▶ [Your task]: Transcribe the listing below from its opening line up to and including the line that contains "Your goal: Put"; reproduce nothing else.

▶ [Given material]:
____

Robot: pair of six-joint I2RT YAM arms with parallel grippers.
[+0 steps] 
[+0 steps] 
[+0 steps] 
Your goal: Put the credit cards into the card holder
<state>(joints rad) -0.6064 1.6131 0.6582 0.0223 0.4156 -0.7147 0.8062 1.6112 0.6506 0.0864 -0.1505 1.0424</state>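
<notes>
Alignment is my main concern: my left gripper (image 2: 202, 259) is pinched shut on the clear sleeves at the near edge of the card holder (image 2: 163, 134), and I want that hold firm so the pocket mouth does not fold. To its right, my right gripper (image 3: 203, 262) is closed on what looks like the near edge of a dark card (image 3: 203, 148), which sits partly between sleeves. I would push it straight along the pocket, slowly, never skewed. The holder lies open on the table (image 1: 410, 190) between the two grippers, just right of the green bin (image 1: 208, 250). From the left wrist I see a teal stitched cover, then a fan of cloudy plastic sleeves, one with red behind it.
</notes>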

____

▶ [Your solution]:
Robot: pair of six-joint I2RT YAM arms with parallel grippers.
[+0 steps] 
[+0 steps] 
[+0 steps] 
Your goal: Put the credit cards into the card holder

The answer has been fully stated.